Cryptolepis delagoensis

Scientific classification
- Kingdom: Plantae
- Clade: Tracheophytes
- Clade: Angiosperms
- Clade: Eudicots
- Clade: Asterids
- Order: Gentianales
- Family: Apocynaceae
- Genus: Cryptolepis
- Species: C. delagoensis
- Binomial name: Cryptolepis delagoensis Schltr.

= Cryptolepis delagoensis =

- Genus: Cryptolepis (plant)
- Species: delagoensis
- Authority: Schltr.

Species of flowering plant

Cryptolepis delagoensis is a species of plant in the Apocynaceae family. It is native to Mozambique and South Africa. Rudolf Schlechter, the botanist who first formally described the species, named it after the location where the specimen he examined was found near Maputo Bay which was then called Delagoa Bay.

==Description==
It is a twining plant. Its stems are hairless. Its hairless, papery, elliptical to lance-shaped leaves are 1.5–2.5 by 0.5–0.9 centimeters. The tips of its leaves are pointed to abruptly pointed. The undersides of the leaves are pale. Its petioles are 1.3–2.5 millimeters long. Its short, branched, hairless, Inflorescences have 2–4 flowers. The flowers are on hairless pedicels that are 1.3–1.9 millimeters long. Its flowers have 5 oval, hairless sepals that are 2.5 millimeters long with blunt tips.
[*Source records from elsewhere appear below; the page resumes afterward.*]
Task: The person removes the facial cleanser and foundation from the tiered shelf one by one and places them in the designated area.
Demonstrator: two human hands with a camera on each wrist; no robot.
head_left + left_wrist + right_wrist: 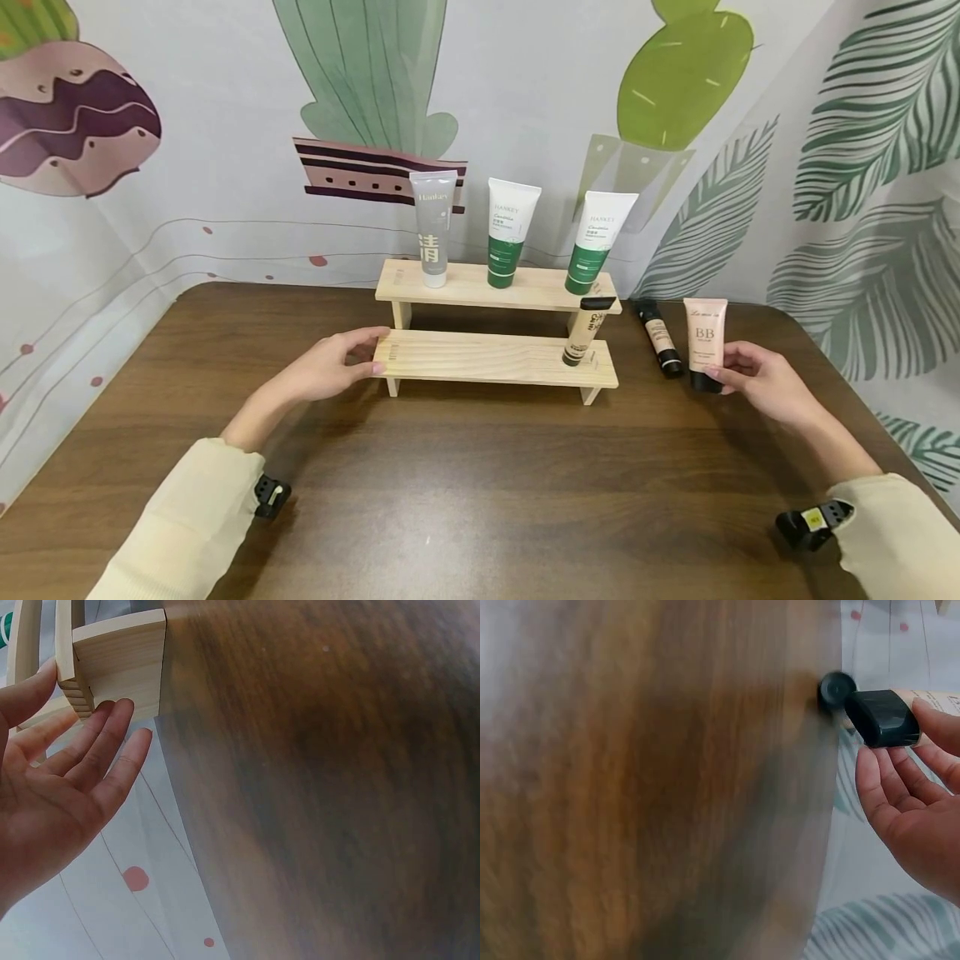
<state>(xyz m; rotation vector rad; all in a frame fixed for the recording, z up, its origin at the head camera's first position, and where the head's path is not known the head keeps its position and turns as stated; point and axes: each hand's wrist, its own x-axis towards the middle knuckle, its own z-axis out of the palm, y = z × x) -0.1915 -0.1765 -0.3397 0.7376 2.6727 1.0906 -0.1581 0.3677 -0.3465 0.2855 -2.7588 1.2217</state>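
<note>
At the left end of the two-tier wooden stand's lower shelf (487, 357), my left hand (330, 364) holds the board's edges between thumb and forefinger; its other fingers extend loosely in the left wrist view (64, 780). My right hand (768, 387) pinches a pink BB tube (706, 337), upright with its black cap (885, 718) down. Beside that tube, a black-capped beige tube (660, 337) lies on the table. A small beige tube (585, 333) stands on the lower shelf's right end.
On the upper shelf (465, 287) stand a grey tube (433, 225) and two white-and-green tubes (512, 229) (598, 237), caps down. Around the stand extends the brown table (480, 483). Behind it hangs a cloth (225, 167) patterned with cacti and leaves.
</note>
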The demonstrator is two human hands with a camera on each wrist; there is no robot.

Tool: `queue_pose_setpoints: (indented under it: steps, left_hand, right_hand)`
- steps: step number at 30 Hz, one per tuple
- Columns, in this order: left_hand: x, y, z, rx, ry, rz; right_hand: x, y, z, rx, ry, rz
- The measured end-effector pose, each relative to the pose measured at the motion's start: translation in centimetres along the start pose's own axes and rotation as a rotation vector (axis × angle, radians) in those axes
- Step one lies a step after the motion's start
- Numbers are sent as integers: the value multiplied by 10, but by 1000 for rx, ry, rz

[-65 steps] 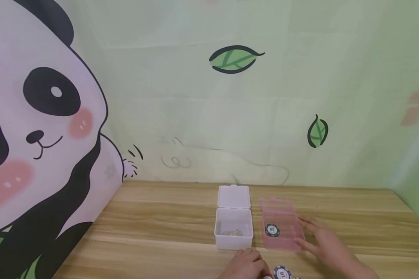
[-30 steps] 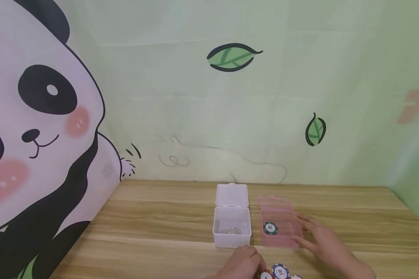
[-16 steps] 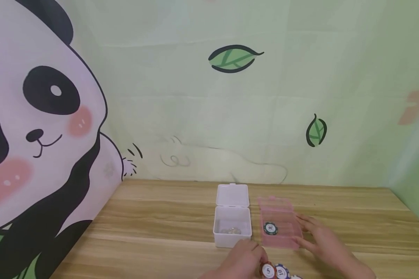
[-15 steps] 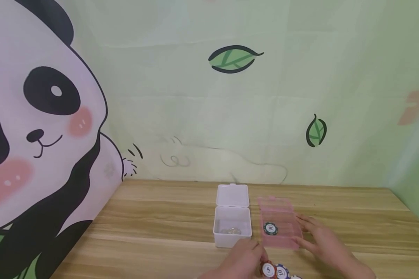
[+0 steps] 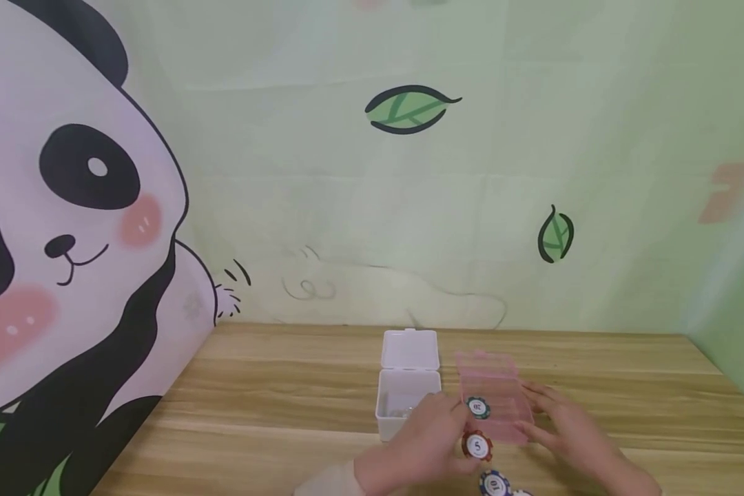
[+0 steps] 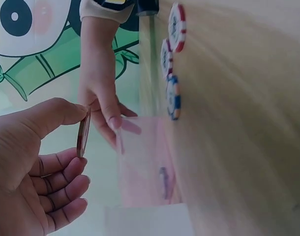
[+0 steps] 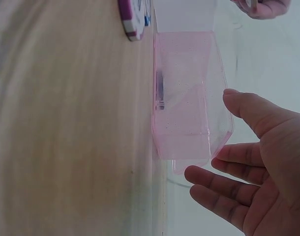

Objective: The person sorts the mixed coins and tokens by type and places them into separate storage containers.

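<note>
Thumb and fingers of my left hand (image 5: 424,430) pinch a red poker chip (image 5: 477,446) marked 5, raised over the table in front of an open pink see-through box (image 5: 502,430). The left wrist view shows the chip (image 6: 83,133) edge-on between thumb and forefinger. My right hand (image 5: 579,430) holds the right end of the pink box, thumb at the front corner and fingers at the rear one. A dark green chip (image 5: 478,407) marked 20 lies inside that box. Below the held chip are a blue chip (image 5: 494,483) marked 10 and a partly cut-off pale chip (image 5: 522,492).
An open white box (image 5: 384,413) stands left of the pink one; its contents are partly hidden behind my left hand. Several chips, one of them red and white (image 6: 177,27), lie in a row on the wooden table (image 5: 273,393). A panda-print cloth (image 5: 322,172) hangs behind.
My left hand has lifted the red chip from beside the blue chip and carried it forward, toward the pink box. The right hand stays at the box's right end.
</note>
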State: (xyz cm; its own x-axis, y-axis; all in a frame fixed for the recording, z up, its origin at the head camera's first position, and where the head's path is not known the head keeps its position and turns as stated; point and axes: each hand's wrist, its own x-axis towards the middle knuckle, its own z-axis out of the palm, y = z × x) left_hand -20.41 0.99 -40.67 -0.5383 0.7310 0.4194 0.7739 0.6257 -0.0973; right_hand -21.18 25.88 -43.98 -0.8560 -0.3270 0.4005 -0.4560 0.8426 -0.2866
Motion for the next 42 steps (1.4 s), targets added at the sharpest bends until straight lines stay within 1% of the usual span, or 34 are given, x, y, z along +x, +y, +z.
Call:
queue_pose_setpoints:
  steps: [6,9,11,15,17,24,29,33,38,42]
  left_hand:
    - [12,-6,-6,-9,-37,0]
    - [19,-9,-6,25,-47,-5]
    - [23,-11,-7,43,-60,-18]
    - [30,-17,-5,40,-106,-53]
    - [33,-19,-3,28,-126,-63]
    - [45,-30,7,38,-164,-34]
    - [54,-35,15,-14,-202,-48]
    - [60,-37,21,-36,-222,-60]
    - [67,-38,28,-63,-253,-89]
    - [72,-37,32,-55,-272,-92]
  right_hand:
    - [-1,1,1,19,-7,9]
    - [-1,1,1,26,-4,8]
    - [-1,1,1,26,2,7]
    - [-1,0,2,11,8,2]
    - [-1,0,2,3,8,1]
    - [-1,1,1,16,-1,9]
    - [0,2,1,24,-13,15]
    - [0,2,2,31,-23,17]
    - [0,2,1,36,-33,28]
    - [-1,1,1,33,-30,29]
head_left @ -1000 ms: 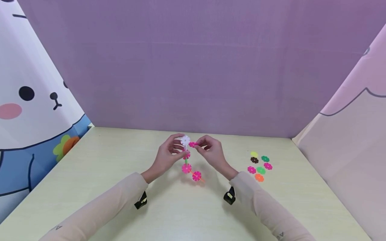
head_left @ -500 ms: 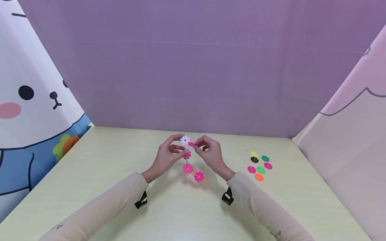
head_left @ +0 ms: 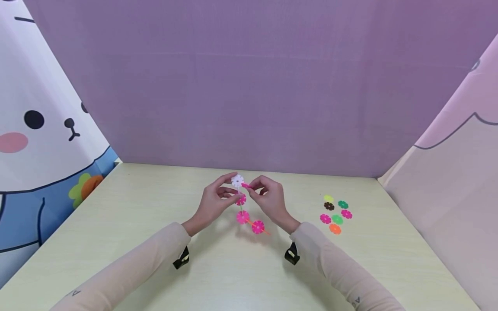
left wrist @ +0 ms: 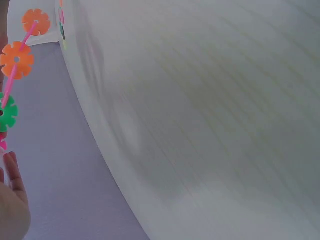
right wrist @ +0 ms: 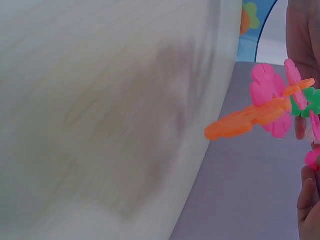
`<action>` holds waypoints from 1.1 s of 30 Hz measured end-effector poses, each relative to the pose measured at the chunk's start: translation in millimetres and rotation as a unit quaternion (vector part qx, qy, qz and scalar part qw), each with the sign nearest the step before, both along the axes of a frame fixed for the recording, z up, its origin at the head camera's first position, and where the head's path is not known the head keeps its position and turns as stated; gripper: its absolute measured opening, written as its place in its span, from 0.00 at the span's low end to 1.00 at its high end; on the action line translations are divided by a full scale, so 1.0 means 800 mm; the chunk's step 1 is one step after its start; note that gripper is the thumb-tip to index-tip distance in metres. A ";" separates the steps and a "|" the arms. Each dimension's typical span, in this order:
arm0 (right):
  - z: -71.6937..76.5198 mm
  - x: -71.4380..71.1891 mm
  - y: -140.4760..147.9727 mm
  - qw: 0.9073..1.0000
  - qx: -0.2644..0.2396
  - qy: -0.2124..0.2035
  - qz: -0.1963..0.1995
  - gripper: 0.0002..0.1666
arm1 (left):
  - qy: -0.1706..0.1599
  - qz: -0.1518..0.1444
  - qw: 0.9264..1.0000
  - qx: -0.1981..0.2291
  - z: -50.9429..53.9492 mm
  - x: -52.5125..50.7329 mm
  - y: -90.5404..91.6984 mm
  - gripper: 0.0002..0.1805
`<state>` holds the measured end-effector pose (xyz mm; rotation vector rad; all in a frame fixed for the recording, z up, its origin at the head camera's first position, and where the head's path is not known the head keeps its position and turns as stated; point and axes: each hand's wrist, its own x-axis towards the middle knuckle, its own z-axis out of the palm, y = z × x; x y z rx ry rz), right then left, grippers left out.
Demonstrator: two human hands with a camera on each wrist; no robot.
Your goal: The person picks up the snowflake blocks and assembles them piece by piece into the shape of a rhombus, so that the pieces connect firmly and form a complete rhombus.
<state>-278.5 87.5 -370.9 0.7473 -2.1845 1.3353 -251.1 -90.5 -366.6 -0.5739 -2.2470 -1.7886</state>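
I see the left hand (head_left: 214, 198) gripping a colourful notched-plastic-disc chain (head_left: 243, 217) over the pale worktop (head_left: 233, 276), right hand (head_left: 269, 196) pinching a pink notched plastic disc (head_left: 245, 185) beside it; loose multicoloured discs (head_left: 337, 219) right, purple cloth (head_left: 253, 95) behind.

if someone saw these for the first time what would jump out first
Probably the chain of notched, flower-shaped pink, white, green and orange discs held in the left hand, just below the head view's middle; the right hand pinches a bright pink notched disc beside its white one. Next, perhaps, the loose multicoloured notched discs on the pale table at right, and the printed white cartoon face at left.
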 end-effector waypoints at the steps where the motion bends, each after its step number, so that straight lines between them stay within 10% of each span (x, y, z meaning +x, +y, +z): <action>1: 0.000 0.000 0.000 1.000 0.002 -0.001 0.000 0.04 | -0.002 -0.003 1.000 0.001 0.003 0.003 0.000 0.32; 17: -0.001 0.000 0.005 1.000 0.010 0.013 0.005 0.03 | -0.037 -0.036 0.998 0.027 0.007 0.003 0.004 0.32; 33: -0.003 -0.001 0.006 0.999 0.003 0.030 0.017 0.03 | -0.030 -0.033 0.997 0.060 -0.017 -0.015 0.006 0.31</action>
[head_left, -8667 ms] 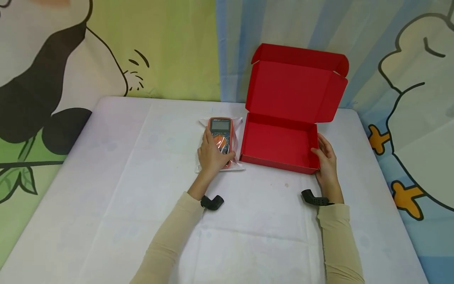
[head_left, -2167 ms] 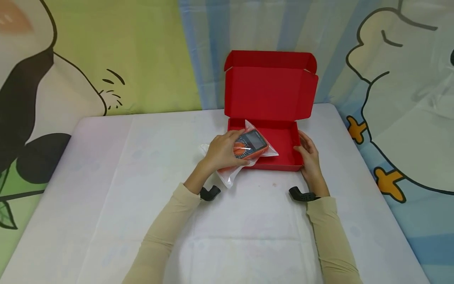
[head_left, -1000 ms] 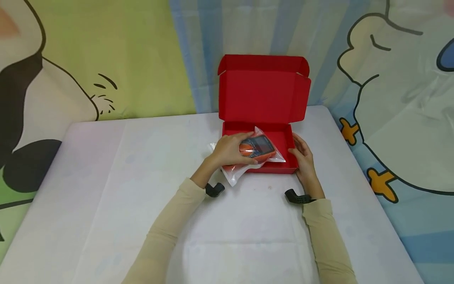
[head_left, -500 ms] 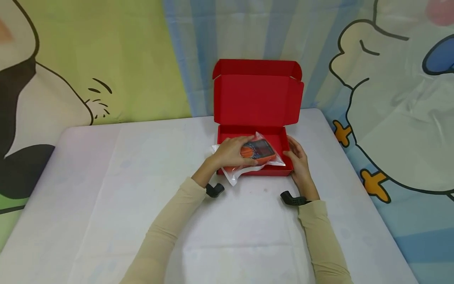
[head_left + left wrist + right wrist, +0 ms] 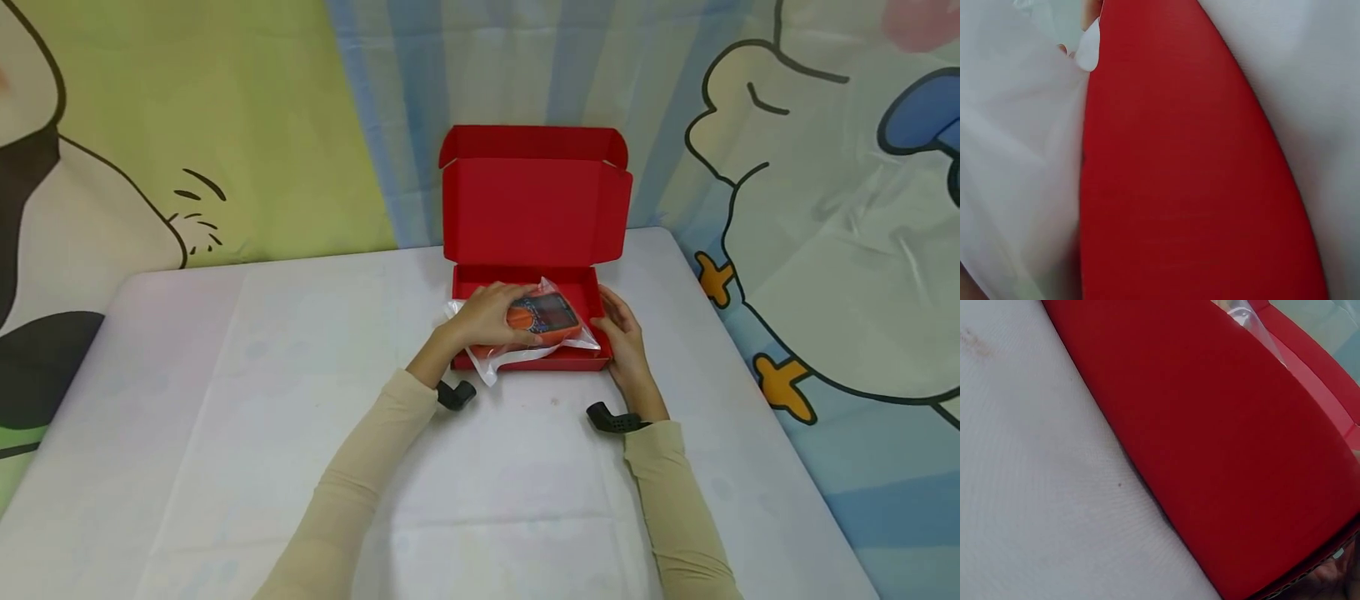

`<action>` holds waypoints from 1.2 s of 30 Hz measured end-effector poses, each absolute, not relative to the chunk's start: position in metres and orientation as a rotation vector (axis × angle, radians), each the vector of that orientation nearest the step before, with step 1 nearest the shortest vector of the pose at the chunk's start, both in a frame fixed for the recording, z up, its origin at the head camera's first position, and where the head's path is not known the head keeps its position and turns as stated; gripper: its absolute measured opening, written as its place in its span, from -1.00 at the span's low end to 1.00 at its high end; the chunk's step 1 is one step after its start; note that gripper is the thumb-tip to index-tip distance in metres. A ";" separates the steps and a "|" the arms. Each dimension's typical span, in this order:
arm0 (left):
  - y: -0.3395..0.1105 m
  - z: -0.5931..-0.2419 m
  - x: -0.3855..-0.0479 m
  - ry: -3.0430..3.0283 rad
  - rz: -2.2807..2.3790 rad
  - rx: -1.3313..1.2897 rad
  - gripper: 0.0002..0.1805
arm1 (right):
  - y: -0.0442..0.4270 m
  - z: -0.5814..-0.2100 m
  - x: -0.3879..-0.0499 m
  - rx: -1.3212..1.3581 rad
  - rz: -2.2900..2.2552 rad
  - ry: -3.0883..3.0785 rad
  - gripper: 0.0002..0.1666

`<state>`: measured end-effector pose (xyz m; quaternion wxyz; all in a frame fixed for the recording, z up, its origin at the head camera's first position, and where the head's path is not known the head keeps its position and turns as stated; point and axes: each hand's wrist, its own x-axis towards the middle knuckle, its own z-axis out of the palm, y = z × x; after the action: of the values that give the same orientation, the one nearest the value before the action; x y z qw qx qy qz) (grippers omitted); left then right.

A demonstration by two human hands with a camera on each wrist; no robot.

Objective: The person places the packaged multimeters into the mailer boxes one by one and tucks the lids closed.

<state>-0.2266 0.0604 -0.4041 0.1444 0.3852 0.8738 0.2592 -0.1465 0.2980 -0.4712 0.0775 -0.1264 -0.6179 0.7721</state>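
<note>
An orange and dark multimeter (image 5: 551, 315) in a clear plastic bag (image 5: 517, 358) lies slanted over the red cardboard box (image 5: 536, 208), whose lid stands up at the back. My left hand (image 5: 487, 318) grips the multimeter through the bag from the left, thumb in front and fingers behind. The bag's near corner hangs over the box's front wall. At the box's right wall, my right hand (image 5: 626, 342) holds the side with the thumb inside the rim and fingers outside. In both wrist views the red front wall (image 5: 1179, 156) fills much of the picture.
A white cloth covers the table (image 5: 300, 375). Behind it hangs a curtain (image 5: 285, 125) with cartoon animals, close to the raised lid. Black wrist cameras (image 5: 456, 395) sit on both wrists, near the table surface.
The left hand has lifted the bagged multimeter from the table left of the box and brought it over the box. Lately it has sunk slightly lower; the right hand keeps holding the box's side.
</note>
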 end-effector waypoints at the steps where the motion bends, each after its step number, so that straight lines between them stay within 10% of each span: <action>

The 5 petals are fused at their base to form a 3.8 millimeter-long, bell-shaped tube. The oblong, hairless lobes of the petals have blunt tips. The flowers have a ring-like structure between the petals and its stamen called a corona. Its corona have 5 oblong, hairless lobes that have blunt tips and are attached below the throat of the petal tubes. Its stamen have very short filaments and hairless anthers that are lance-shaped to spearheaded. The stigma. The pistils have short conical stigma.

===Reproductive biology===
The pollen of Cryptolepis delagoensis is shed as permanent tetrads.

===Distribution and habitat===
It has been observed growing in sandy soil.